Aren't you establishing here a relative (solipsistic) reality? What is real to me (oh, that me-me-me generation!) is real.
A little earlier in your post you state: "No one forced me to pray the prayer. I experienced no force of any kind. For me it was absolutely real. What was unknown to me at the time was how much God was behind it."
But, again, I ask you how do you "know" how much God is behind it, or if He is even behind it and what you "know" is "real" is not a product of one's imagination and, yes, even insanity?
Then you say: "Those who demand that man is autonomous and sovereign will disagree and say it doesn't count unless man moves wholly separately from God, but that's ridiculous. To them reality is DEFINED by man's autonomy..." but somehow you fail to see that you are defining your reality by the same thing you are criticizing.

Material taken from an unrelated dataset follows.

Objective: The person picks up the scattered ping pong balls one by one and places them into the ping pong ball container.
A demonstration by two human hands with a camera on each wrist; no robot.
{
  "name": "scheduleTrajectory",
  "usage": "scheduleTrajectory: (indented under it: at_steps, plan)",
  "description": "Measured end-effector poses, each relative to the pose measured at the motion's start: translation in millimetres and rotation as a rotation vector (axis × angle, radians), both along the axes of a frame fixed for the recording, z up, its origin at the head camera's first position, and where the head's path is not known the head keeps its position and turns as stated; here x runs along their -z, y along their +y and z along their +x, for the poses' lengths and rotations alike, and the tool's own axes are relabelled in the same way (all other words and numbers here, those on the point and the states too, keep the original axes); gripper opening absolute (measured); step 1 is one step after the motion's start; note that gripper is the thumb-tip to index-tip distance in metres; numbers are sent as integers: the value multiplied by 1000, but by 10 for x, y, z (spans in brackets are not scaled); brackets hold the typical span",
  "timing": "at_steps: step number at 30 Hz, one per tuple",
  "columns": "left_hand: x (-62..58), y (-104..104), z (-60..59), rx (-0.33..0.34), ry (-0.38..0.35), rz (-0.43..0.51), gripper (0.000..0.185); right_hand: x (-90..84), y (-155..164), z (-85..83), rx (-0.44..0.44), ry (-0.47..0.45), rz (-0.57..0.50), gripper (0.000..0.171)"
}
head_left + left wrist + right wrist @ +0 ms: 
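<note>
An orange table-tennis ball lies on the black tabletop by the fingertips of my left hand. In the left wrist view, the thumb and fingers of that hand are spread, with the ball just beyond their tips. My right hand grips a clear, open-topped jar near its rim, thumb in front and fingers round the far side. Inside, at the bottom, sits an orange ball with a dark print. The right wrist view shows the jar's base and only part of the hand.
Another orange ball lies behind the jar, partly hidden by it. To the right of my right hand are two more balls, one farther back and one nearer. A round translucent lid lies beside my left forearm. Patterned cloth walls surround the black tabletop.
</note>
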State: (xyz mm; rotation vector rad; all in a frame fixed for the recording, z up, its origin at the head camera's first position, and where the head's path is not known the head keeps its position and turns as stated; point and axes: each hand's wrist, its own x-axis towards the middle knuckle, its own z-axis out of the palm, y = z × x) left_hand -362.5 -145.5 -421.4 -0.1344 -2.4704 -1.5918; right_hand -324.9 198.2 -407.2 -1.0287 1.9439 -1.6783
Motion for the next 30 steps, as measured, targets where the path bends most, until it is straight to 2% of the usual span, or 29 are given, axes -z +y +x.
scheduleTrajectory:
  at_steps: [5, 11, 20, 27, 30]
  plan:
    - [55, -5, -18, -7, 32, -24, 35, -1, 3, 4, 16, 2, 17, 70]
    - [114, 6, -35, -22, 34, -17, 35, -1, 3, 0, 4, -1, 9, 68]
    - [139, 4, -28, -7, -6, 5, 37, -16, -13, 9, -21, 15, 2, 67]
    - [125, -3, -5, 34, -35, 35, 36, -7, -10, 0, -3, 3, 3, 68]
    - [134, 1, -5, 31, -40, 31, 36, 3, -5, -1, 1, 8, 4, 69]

We can only believe that God is real, that God exists, that God is good, that God resurrected, that believers are 'saved.' That's why it is called faith (hope), and not knowledge. Your side is committing the same error for which Gnosticism was rejected by Christianity: they claimed special "knowledge" and confused it with faith (hope). It is pure solipsism; what is real is that which is "real" to me.

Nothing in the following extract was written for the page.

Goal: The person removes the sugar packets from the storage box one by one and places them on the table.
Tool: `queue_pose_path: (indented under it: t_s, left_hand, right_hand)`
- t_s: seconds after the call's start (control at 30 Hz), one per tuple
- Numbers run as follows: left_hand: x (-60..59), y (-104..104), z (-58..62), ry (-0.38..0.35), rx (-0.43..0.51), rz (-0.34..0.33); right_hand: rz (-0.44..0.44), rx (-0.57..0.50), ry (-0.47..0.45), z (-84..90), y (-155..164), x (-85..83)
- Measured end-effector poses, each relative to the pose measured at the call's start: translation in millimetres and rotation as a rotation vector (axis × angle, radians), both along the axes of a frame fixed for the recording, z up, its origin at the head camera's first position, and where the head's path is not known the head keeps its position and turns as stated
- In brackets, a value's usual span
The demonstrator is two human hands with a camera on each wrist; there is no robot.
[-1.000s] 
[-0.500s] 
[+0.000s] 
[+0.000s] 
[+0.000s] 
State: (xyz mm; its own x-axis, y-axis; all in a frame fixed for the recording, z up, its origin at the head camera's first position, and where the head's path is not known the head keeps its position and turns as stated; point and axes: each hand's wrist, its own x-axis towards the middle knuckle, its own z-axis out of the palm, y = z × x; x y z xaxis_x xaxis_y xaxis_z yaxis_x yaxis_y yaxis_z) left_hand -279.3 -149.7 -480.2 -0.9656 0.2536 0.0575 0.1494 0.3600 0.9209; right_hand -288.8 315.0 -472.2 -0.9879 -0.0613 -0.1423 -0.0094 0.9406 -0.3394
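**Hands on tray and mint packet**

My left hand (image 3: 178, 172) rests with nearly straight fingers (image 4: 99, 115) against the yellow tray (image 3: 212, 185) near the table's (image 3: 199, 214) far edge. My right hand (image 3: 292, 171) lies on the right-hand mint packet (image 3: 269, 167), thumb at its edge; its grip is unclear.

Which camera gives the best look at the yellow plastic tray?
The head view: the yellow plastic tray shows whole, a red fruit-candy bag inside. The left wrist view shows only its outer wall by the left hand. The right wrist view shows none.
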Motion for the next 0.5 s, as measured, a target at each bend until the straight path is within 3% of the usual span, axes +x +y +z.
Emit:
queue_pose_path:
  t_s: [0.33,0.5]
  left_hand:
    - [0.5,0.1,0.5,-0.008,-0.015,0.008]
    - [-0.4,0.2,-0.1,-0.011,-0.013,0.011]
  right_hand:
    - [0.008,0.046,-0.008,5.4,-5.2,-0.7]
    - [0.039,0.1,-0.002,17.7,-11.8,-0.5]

It is not contradictory. It is true by experiential perception. If I am of the elect then God ordained me to come to Christ from the foundations of the world. And when that point came I asked Christ into my heart with a free will
So, you were pre-programmed to make a "free" will choice. My computer did the same thing this morning. So, you are essentially no different than a blade of grass, except that God endowed us with a delusion that we have free will? That's pure Calvinism, I have got to hand it to you. Nice religion.
***It is not contradictory. It is true by experiential perception. ***
Back to the Gnosticism? It is not apparent to others.
***If I am of the elect then God ordained me to come to Christ from the foundations of the world. And when that point came I asked Christ into my heart with a free will. ***
I thought that the Reformed view was that nobody could ask God to come into his heart because all men were made evil and unable to do so until the Holy Spirit made the change. Therefore something doesn’t fit. Either you can ask Christ to come into your heart with a free will (and the corollary to that is that you can decline to ask with the same free will), or that something is wrong with the Reformed view.